Si può accusare l'uno o l'altro tipo di docenti di non lavorare con senso di responsabilità? No, perchè esso è coerente nuovamente con il sistema di valori che incarnano.
Ecco che la legge decide che qualcuno debba premiare i docenti in base alla loro responsabilità; già, ma quale, quella dei docenti, o dei valori di chi giudica?
Del tempo. Il secondo parametro sembra più semplice. Poiché la responsabilità fa a pugni con - chiamiamola così, per capirci - la libertà di insegnamento (i sistemi di valori sono tutti interni al concetto di libertà), più facile diventa stabilire chi alla scuola dedica più tempo.

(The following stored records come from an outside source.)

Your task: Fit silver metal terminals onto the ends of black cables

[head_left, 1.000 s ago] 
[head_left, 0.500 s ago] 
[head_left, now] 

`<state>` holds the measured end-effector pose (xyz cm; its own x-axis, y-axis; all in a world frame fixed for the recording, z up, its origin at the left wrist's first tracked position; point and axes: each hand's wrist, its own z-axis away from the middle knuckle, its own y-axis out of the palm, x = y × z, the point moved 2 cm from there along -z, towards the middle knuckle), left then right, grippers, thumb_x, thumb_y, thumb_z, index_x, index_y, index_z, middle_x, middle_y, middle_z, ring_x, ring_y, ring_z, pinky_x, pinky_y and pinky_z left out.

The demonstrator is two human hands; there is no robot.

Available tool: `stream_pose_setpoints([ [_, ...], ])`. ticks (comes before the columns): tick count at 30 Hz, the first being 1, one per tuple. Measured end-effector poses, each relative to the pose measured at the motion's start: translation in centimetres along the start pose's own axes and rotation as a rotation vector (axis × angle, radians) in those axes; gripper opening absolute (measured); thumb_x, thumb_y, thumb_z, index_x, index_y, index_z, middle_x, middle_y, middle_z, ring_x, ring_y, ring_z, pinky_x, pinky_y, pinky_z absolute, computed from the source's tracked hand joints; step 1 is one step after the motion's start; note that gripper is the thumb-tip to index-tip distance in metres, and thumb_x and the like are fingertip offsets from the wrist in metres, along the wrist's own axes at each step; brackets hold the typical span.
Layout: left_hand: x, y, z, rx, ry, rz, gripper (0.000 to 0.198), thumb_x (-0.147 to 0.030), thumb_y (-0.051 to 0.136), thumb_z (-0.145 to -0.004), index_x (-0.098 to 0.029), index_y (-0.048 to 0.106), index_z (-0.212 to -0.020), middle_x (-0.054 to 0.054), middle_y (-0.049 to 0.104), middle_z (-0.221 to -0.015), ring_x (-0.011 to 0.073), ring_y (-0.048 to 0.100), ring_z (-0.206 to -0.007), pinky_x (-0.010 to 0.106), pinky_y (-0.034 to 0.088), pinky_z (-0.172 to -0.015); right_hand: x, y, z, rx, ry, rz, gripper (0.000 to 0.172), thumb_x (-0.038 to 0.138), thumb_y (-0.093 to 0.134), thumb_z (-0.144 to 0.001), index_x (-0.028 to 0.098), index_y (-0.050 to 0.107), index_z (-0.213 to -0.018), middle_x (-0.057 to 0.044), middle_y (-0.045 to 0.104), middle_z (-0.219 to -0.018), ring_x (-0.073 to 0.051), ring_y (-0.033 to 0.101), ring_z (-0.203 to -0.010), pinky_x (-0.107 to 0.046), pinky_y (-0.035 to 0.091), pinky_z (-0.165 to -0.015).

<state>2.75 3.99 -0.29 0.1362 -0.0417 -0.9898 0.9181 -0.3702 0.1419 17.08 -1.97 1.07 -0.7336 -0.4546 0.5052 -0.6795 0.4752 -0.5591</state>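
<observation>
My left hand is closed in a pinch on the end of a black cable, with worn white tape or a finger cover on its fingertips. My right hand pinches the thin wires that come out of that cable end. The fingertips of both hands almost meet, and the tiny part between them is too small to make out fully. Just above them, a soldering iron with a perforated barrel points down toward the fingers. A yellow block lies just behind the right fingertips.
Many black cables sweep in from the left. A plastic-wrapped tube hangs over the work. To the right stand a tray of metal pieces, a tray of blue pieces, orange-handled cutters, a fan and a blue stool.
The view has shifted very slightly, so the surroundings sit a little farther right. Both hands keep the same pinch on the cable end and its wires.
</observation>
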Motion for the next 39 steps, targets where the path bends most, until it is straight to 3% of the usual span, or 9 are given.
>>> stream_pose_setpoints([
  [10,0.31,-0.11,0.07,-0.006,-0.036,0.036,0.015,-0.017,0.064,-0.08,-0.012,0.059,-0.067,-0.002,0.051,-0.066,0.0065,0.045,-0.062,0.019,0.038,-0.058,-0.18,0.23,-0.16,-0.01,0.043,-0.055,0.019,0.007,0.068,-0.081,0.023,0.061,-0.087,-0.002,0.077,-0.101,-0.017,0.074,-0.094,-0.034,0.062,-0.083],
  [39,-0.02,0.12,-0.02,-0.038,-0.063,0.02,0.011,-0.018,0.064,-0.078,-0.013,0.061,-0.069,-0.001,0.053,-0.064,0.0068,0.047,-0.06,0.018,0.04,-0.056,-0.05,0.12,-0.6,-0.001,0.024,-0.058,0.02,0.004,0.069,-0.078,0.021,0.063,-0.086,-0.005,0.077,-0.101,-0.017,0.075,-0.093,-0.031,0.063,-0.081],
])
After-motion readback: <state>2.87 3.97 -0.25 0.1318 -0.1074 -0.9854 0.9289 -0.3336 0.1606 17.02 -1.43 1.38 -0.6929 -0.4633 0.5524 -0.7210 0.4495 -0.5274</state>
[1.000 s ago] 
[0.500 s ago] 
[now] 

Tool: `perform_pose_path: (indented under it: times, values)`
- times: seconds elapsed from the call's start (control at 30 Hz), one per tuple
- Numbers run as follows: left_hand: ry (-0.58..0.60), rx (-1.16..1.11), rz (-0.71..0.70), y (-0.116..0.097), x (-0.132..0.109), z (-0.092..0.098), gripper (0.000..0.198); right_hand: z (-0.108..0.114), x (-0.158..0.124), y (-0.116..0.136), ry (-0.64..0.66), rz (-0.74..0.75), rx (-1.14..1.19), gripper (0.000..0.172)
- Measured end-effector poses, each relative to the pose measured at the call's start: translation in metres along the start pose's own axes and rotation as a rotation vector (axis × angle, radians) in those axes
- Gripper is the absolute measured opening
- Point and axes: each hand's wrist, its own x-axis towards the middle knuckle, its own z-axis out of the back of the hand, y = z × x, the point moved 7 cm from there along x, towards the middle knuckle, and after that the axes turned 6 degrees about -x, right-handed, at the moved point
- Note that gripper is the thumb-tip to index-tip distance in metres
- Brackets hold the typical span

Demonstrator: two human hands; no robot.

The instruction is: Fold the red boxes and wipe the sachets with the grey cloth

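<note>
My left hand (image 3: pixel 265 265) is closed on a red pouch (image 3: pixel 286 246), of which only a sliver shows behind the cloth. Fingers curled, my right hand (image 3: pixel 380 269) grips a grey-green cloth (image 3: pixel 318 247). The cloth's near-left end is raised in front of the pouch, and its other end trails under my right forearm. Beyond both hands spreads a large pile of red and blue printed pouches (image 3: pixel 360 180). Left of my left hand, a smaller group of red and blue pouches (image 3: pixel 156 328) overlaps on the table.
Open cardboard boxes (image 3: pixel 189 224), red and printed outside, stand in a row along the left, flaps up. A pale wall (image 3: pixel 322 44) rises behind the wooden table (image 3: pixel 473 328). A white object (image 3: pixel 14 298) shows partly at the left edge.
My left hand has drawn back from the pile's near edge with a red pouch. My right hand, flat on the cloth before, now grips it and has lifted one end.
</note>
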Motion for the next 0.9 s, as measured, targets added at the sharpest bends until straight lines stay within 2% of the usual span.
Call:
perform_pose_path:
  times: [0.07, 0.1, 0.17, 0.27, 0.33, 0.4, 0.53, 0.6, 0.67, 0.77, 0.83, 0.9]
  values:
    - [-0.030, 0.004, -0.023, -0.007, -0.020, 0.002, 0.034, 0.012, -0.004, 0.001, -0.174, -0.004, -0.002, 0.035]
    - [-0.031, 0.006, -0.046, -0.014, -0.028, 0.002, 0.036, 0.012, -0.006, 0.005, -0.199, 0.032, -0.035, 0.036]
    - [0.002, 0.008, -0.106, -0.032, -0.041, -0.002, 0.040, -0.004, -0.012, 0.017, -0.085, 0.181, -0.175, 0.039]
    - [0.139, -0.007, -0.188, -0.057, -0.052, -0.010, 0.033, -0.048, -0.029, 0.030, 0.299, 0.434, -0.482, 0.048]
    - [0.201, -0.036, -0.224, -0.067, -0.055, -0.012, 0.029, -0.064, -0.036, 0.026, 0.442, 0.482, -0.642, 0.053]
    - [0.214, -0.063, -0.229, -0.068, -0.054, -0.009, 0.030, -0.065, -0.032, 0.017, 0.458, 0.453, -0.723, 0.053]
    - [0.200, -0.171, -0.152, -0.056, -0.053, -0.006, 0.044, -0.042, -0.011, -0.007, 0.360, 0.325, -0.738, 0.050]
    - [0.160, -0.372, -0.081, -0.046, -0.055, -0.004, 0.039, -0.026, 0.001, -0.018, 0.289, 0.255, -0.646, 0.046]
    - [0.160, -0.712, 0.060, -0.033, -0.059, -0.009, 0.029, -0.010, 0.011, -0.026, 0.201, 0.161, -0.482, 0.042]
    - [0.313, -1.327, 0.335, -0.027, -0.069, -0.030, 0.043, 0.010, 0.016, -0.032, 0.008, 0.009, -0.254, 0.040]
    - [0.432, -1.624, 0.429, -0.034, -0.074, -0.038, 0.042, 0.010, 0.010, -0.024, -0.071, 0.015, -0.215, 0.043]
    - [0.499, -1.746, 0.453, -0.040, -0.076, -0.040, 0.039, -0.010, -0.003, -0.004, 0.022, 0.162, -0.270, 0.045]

Più facile, ma con qualche riserva. Perchè l'utilizzo del tempo degli insegnanti dovrebbe, principalmente, se non in maniera assoluta, essere speso per tener fede alle responsabilità sopra richiamate. Sia individualmente sia con la ricerca e la messa in azione collettiva, ma aperta e continuamente verificata e aggiornata, dei principi e delle metodologie che quelle responsabilità pretendono, affinchè risulti – tale azione - coerente e costruttiva per chi si sta formando. È questo il tempo che dovrebbe valere a scuola.
Ma è così?
Ci sono molti insegnanti che alla scuola dedicano molto tempo. È un tempo importante perchè permette banalmente alla scuola di potersi aprire al mattino e semplicemente funzionare in ogni sua parte. Si tenga conto che per ciascun Istituto il numero medio di allievi (e quindi di famiglie) è di circa 1200-1500 unità, con ordini di scuola che vanno, nel segmento del primo ciclo, dalla scuola dell'infanzia alla secondaria di I grado, distribuiti in plessi (mediamente quattro o cinque) disseminati a volte a qualche km di distanza l'uno dall'altro sul territorio.

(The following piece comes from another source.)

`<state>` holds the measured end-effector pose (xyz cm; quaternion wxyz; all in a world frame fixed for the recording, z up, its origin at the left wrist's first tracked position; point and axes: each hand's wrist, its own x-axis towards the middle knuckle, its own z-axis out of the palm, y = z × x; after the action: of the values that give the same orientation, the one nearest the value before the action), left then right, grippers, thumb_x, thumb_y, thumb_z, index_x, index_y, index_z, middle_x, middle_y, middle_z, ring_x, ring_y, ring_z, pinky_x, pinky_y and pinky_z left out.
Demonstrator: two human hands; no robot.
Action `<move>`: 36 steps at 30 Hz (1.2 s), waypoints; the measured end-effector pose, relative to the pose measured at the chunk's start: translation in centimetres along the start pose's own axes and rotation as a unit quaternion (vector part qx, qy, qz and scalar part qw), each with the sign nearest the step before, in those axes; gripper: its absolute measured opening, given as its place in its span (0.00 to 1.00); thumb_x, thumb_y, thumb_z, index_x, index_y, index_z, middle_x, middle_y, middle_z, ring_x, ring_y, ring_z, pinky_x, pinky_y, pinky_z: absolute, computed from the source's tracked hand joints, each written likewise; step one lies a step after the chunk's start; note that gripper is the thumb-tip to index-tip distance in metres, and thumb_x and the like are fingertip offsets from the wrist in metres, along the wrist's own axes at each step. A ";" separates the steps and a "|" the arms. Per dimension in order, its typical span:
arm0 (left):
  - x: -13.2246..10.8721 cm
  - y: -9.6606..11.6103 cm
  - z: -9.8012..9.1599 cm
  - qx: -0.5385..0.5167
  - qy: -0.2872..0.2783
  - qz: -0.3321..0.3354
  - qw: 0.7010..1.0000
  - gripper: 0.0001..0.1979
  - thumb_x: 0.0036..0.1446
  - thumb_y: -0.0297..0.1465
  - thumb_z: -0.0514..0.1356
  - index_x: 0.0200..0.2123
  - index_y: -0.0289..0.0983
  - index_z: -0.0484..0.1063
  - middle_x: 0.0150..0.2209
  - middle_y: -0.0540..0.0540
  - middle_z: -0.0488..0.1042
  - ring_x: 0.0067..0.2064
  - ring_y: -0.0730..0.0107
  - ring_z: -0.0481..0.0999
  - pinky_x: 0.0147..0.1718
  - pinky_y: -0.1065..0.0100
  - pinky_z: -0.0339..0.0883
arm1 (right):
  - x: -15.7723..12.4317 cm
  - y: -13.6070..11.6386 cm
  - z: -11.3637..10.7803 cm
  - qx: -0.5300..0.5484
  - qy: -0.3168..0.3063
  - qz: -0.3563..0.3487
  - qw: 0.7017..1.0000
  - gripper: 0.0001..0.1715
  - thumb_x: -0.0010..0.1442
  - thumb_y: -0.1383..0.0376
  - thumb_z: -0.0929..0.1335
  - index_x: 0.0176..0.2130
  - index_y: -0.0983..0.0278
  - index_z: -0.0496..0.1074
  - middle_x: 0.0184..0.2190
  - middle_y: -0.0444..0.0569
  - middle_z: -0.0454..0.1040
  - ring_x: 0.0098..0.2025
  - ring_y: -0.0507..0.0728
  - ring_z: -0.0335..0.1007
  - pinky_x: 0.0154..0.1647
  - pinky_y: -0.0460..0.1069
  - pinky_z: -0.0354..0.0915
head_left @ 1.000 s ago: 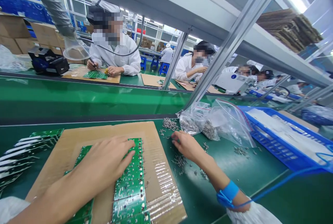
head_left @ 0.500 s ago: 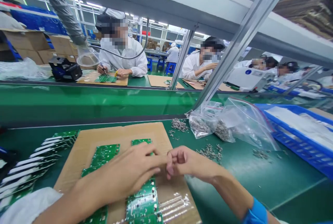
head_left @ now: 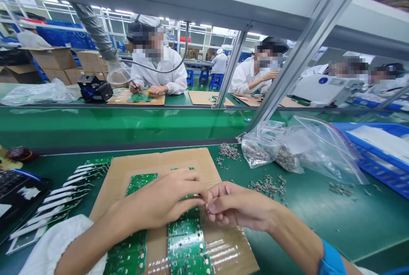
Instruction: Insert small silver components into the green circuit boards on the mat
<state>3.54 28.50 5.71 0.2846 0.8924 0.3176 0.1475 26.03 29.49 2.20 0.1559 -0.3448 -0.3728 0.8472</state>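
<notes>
Since the earlier picture, the right hand (head_left: 238, 203) has gone away from the small metal parts, and it is now over the middle of the cardboard sheet (head_left: 191, 160). Its fingertips meet the fingertips of the left hand (head_left: 159, 200). The right fingers (head_left: 223, 194) are pressed together and closed near the thumb, like a pinch. The left fingers (head_left: 191, 185) lie side by side and curve forward, not spread. A very small thing may be between the two hands, but I cannot tell this from the picture.

One green circuit board (head_left: 140, 183) lies near the far edge of the cardboard sheet, and a row of green circuit boards (head_left: 187, 239) runs under the hands to the near edge. More boards (head_left: 75, 192) lie in a fanned stack on the green counter (head_left: 319, 224), just beyond the left edge of the sheet. Loose small metal parts (head_left: 265, 187) lie on the counter to the right of the sheet, beside clear plastic bags (head_left: 260, 147).

The boards seem light, thin and stiff, but they can probably crack or bend, so it is best to hold them by their edges. The small metal parts seem very light and can slip away easily, so fingertips are the right way to take them. A blue wrist strap (head_left: 332, 260) is around the right wrist.
</notes>
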 end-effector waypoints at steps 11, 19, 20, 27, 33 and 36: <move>-0.4 1.1 1.2 0.241 0.077 -0.044 0.967 0.09 0.68 0.28 0.50 0.38 0.39 0.69 0.36 0.49 0.71 0.37 0.64 0.69 0.33 0.63 0.59 | 0.5 -0.1 1.1 -0.018 0.117 -0.025 0.993 0.16 0.49 0.59 0.78 0.29 0.69 0.78 0.23 0.43 0.73 0.23 0.45 0.55 0.24 0.42 0.52; -0.7 2.3 1.3 0.306 -0.090 -0.125 0.939 0.15 0.52 0.19 0.61 0.43 0.38 0.73 0.43 0.44 0.75 0.46 0.53 0.73 0.42 0.56 0.68 | 0.9 0.2 0.8 -0.238 0.173 -0.058 0.954 0.05 0.51 0.68 0.71 0.26 0.66 0.71 0.21 0.39 0.66 0.24 0.47 0.54 0.25 0.44 0.49; -1.0 2.2 1.5 0.306 -0.122 -0.144 0.933 0.21 0.46 0.18 0.64 0.45 0.37 0.74 0.47 0.42 0.76 0.49 0.49 0.73 0.43 0.55 0.69 | 0.9 0.6 0.7 -0.286 0.192 -0.058 0.937 0.02 0.50 0.70 0.70 0.26 0.65 0.72 0.21 0.39 0.66 0.24 0.48 0.54 0.25 0.45 0.50; -2.6 1.9 3.8 0.260 -0.218 -0.205 0.918 0.21 0.43 0.12 0.63 0.39 0.35 0.81 0.45 0.36 0.78 0.52 0.39 0.75 0.43 0.50 0.75 | 0.8 4.0 1.1 -0.496 0.288 -0.042 0.818 0.04 0.51 0.68 0.67 0.25 0.62 0.71 0.21 0.41 0.71 0.25 0.51 0.63 0.26 0.47 0.55; -2.3 1.9 4.2 0.237 -0.218 -0.251 0.913 0.19 0.40 0.14 0.66 0.36 0.38 0.82 0.47 0.34 0.77 0.52 0.38 0.74 0.36 0.53 0.77 | 0.9 4.4 1.7 -0.529 0.300 -0.040 0.793 0.03 0.50 0.67 0.66 0.25 0.61 0.70 0.21 0.40 0.72 0.25 0.51 0.63 0.24 0.47 0.53; -2.2 1.9 4.3 0.239 -0.218 -0.260 0.910 0.17 0.41 0.17 0.68 0.36 0.39 0.82 0.45 0.36 0.77 0.50 0.42 0.75 0.36 0.55 0.76 | 0.9 4.2 1.6 -0.545 0.288 -0.052 0.786 0.03 0.49 0.67 0.66 0.25 0.61 0.69 0.21 0.40 0.71 0.24 0.51 0.61 0.24 0.47 0.52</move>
<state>4.75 24.06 3.27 0.1535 0.8294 0.4943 -0.2102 24.23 26.32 -0.58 0.0857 -0.5808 -0.7275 0.3550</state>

I compiti di questi insegnanti sono svariati e vanno dalla supervisione quotidiana, alla cura periodica di azioni più generali. Sono le così dette “figure di sistema”. Insegnanti che permettono a una organizzazione diventata un sistema complesso, al limite della governabilità, di garantire che ogni anno scolastico possa arrivare in porto. Questo tempo di certo va retribuito, è un lavoro aggiuntivo.
Molto di questo tempo, tuttavia, spesso non è totalmente in sintonia con le necessità di cui si è parlato.È un tempo che per la gestione e l'organizzazione, e, se è necessario - per la scelta subita di scuole diventate sempre più complesse - incide solo indirettamente sulla qualità dell'insegnamento che un allievo riceve. Diciamo che permette solo che vi siano le condizioni necessarie, ma non sufficienti al lavoro nelle classi.
È la qualità del tempo in classe che conta. E questa qualità richiede a sua volta tempo e organizzazione. Tuttavia, questo tempo fondamentale del lavoro docente è purtroppo sempre meno organizzato e gestito autonomamente dai singoli docenti e dalle scuole. È invece sempre più divorato dalle direttive e dalle scadenze di una burocrazia ministeriale e da leggi che da anni piovono sulla scuola come una sorta di diluvio universale: ogni governo con le proprie, in un crescendo più che sconfortante, sconvolgente.
Incidono queste indicazioni dall'alto sulla qualità dell'apprendimento? Sì, in negativo: non c'è insegnante che non si senta sopraffatto e umiliato da una declinazione della responsabilità burocratizzata e cartacea come quella che impera attualmente nel scuole.